# Hybrid 3x3x3



## Thuan Tran (Oct 17, 2014)

How do you guys think of this white/black cube hybrid?


----------



## Ross The Boss (Oct 17, 2014)

i bet this would be a pain to speedsolve. the white really overpowers the black.


----------



## AlexMaass (Oct 17, 2014)

Ross The Boss said:


> i bet this would be a pain to speedsolve. the white really overpowers the black.
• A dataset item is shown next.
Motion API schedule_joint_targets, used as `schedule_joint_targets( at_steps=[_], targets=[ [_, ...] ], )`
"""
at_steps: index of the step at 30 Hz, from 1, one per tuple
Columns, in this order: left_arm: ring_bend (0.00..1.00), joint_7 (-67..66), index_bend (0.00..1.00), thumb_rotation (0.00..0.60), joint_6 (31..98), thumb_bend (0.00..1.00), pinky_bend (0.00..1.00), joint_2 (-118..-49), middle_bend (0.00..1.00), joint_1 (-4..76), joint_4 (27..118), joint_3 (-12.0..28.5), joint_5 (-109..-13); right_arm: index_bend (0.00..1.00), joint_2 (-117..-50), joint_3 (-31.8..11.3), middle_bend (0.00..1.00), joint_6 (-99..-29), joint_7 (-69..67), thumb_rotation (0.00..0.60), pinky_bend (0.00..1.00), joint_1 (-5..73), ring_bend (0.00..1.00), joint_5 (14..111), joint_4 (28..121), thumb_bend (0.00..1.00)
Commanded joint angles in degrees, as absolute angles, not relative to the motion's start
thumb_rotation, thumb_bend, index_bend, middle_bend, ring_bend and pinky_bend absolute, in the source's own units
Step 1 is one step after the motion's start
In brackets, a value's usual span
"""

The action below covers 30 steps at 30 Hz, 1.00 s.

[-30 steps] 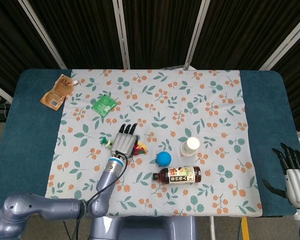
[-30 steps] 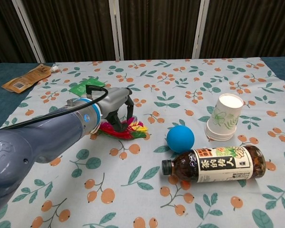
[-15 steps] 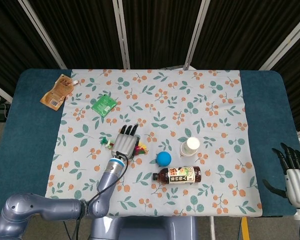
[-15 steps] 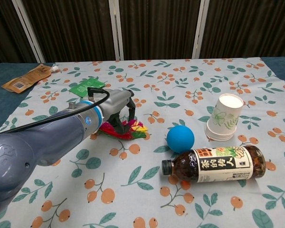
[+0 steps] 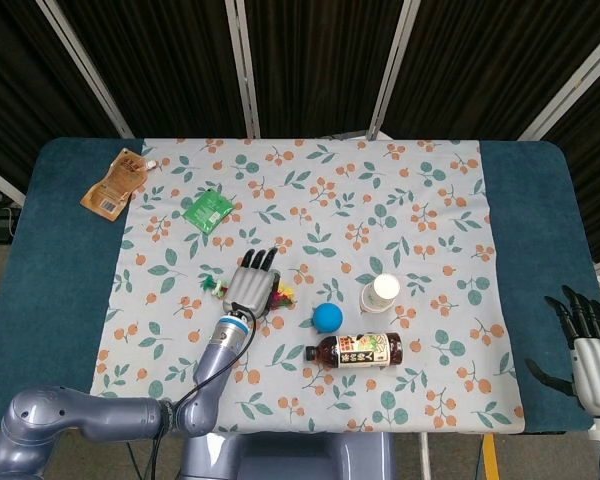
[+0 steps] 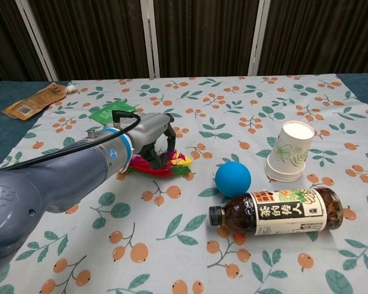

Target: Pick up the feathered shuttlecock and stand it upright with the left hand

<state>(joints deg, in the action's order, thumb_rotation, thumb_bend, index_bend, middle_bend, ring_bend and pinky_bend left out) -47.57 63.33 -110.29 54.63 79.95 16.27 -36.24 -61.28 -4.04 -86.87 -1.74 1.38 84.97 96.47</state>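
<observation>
Left hand (image 6: 152, 136) arches over the shuttlecock (image 6: 165, 165), fingers curled down around it; firm grip, I can't tell. Shuttlecock lies flat — lifting and standing remain.

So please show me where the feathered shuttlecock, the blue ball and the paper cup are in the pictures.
feathered shuttlecock (image 6: 172, 165), chest view, on the red and yellow feathers beside the left hand.
blue ball (image 6: 232, 179), chest view, on the middle of its front.
paper cup (image 6: 289, 153), chest view, on its printed side wall.
</observation>
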Motion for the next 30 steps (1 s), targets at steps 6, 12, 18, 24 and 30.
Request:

Use edges first or corners first xD


----------



## Rocky0701 (Oct 17, 2014)

That looks pretty cool! You should switch out the center caps too so it's a checkerboard instead of a plus in the middle.


----------



## Thuan Tran (Oct 17, 2014)

It's not possible to switch out the center caps though because if I did, the puzzle wouldn't be in its solved state.


----------



## Thuan Tran (Oct 17, 2014)

Oh, I get it. I'm supposed to switch the white red cap with the black red cap right?


----------



## Thuan Tran (Oct 17, 2014)

Now after switching the caps out, it just sort of looks like a Fangshi Shuang Ren 54.6 mm


----------



## obelisk477 (Oct 17, 2014)

I wouldn't hate this for 3BLD memo


----------